=== TASK TO COMPLETE ===
Among the lines of the records, find all that carry the word "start" and copy them.

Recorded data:
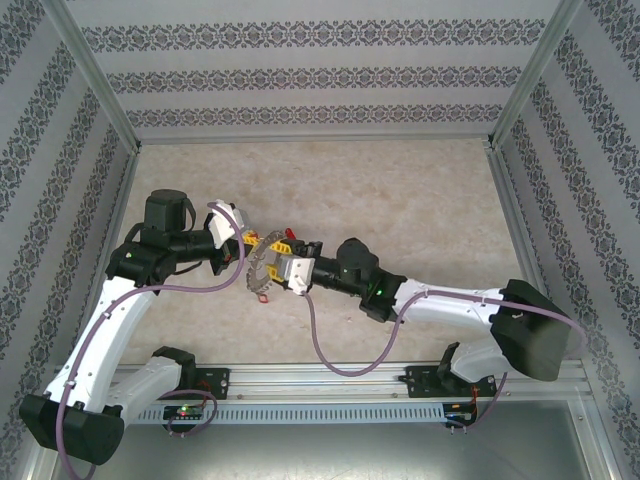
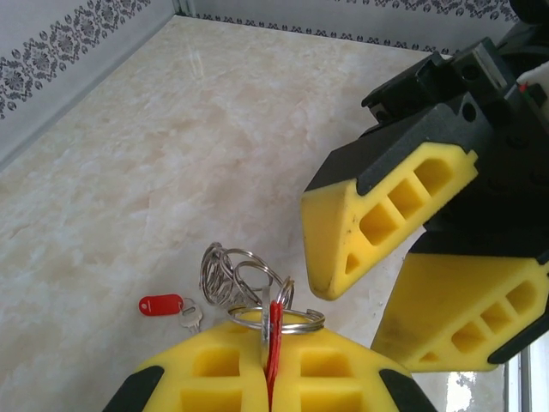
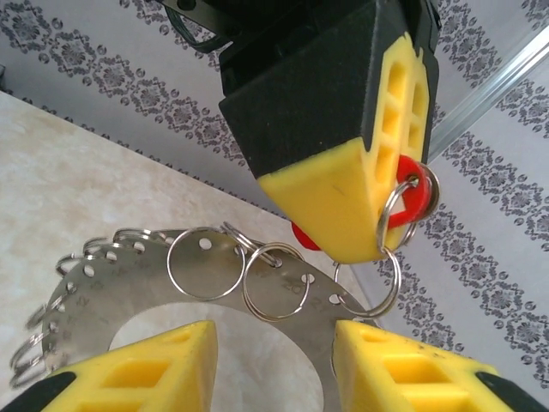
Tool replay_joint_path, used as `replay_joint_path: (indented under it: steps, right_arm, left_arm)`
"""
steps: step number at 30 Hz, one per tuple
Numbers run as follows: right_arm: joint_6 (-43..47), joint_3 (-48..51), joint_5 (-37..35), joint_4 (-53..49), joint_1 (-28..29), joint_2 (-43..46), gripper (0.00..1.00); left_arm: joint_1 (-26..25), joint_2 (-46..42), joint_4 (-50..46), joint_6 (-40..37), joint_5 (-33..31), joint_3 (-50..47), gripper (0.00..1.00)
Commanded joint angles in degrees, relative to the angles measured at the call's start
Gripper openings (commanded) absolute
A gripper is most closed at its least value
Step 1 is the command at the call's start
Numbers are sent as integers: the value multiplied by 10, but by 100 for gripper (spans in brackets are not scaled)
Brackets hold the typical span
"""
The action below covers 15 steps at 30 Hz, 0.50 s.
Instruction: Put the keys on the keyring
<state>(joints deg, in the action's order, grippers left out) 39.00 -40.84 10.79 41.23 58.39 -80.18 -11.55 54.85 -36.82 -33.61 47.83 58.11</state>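
The keyring (image 3: 86,287) is a flat silver ring-shaped plate with holes, carrying several split rings along its edge (image 2: 225,273). It hangs between the two grippers (image 1: 262,270). My left gripper (image 2: 271,343) is shut on a red-headed key (image 2: 275,313). That key (image 3: 412,209) carries a split ring, and a second split ring reaches a hole at the plate's edge. My right gripper (image 3: 274,343) has its yellow fingers (image 2: 377,215) apart. The plate lies just beyond them and nothing is pinched in the gap. Another red key (image 2: 161,305) lies loose on the table.
The beige marble-patterned table (image 1: 400,200) stretches away behind the grippers, closed in by patterned walls (image 1: 300,80) on three sides. Both grippers (image 1: 252,243) (image 1: 280,268) meet left of centre. Purple cables (image 1: 320,345) loop from the arms near the front rail.
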Motion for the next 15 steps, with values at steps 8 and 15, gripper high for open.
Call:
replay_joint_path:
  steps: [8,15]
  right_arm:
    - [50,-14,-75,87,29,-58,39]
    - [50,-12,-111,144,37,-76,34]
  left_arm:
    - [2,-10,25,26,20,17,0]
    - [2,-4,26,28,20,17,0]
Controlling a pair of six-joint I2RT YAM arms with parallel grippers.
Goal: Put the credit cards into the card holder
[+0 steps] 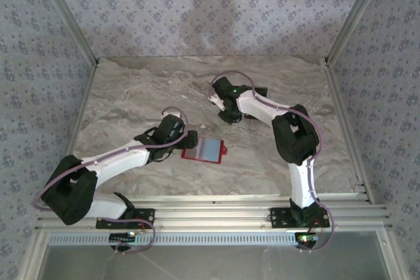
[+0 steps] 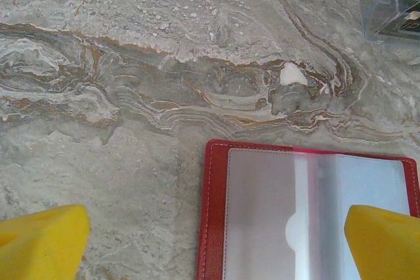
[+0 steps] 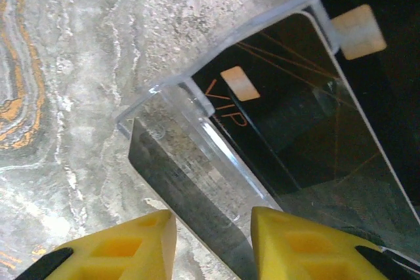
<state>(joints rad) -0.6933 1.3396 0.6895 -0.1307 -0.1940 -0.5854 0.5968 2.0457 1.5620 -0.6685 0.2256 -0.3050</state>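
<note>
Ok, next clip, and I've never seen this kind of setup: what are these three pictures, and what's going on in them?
The left arm and right arm are robot arms bolted at the near edge of a marble table. The overhead picture looks down on both. The other two come from a camera on each wrist, with that arm's yellow fingers at the bottom. The left hand hangs wide open over the opened red card holder. The right hand reaches at a clear box holding black cards. Whether it grips anything is unclear.
</note>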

=== ANSWER BOX ===
Commanded joint angles in degrees, relative to the angles measured at the call's start
Step 1 is the command at the call's start

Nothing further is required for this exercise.